Start of Block

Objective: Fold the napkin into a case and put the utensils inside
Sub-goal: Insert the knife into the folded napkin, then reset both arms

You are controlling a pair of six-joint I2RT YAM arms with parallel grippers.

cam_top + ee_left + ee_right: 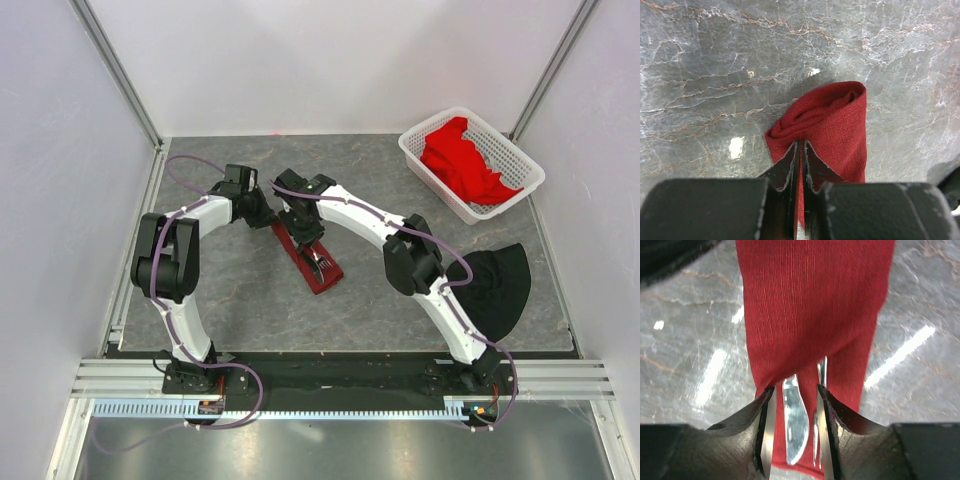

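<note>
Maroon cloth, folded into a long narrow case (815, 300), lies on the grey table (250, 300). Near one end the left gripper (800, 150) pinches a fold tight. With a narrow gap between its fingers, the right gripper (795, 390) straddles the knife (794, 425) and fork (822, 371), whose far ends are tucked under the cloth.

my table (250, 310) is grey, marbled, veined brown. white panel walls (330, 60) close me in on three sides, aluminium posts (118, 68) at the corners. light glints (736, 147) off it.

knife (794, 425): far end hidden under case (815, 305) | fork (823, 371): mostly behind right tool (795, 390) | case: far end cut off
</note>
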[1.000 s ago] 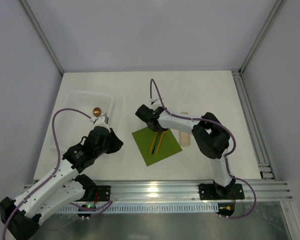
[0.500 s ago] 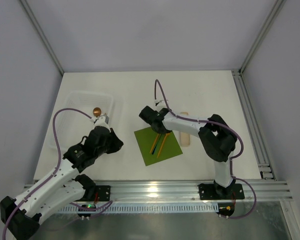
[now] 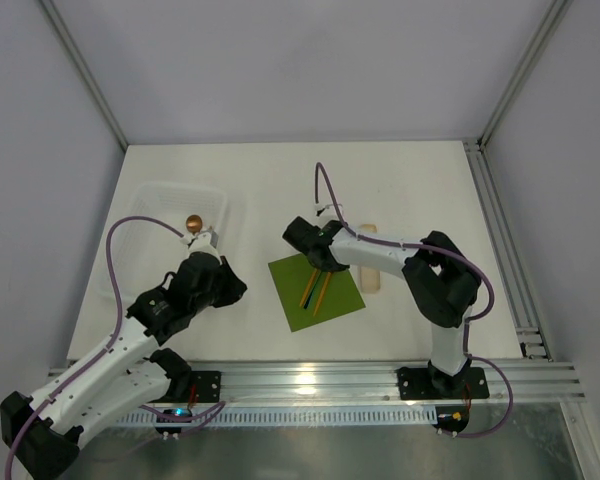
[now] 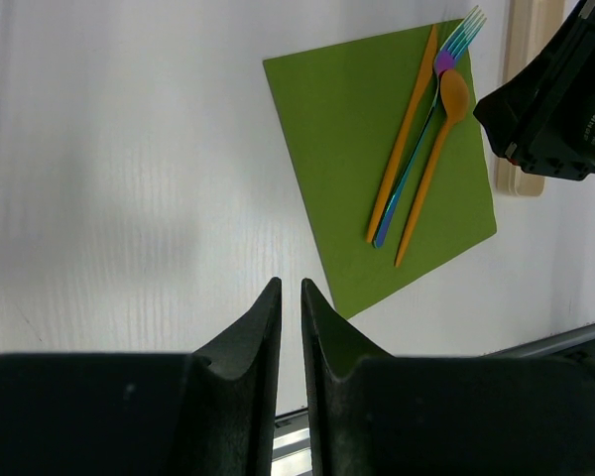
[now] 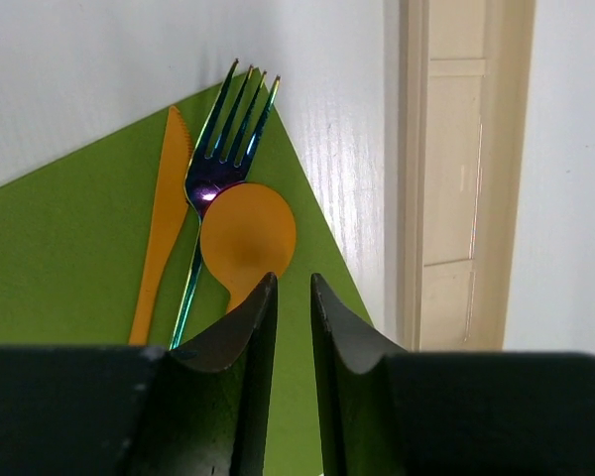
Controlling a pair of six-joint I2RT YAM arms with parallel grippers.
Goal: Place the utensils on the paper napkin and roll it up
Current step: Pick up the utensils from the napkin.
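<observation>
— Three utensils [image 4: 407,124], is it?
— Three: one orange knife [image 5: 164,213] and one orange spoon [image 5: 248,233], both matte; one fork [image 5: 223,129] of shiny iridescent metal, four-tined; all slim, lying side by side on the one paper napkin [image 5: 69,268] — a thin, plain olive-green square.
— And the right gripper [image 5: 293,283]?
— Jaws narrowly parted, nothing between them; the spoon's bowl lies just ahead of its fingertips, fork and knife to their left, one pale beige strip [image 5: 456,178] off to the right.
— The left gripper [image 4: 290,288]?
— Almost closed — only a thin slit, gripping nothing; the napkin lies ahead and to its right, well apart; white table [image 4: 129,198] beneath.
</observation>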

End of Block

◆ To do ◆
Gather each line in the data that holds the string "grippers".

◆ Answer ◆
You are controlling a pair of six-joint I2RT YAM arms with parallel grippers.
Controlling a pair of six-joint I2RT YAM arms with parallel grippers.

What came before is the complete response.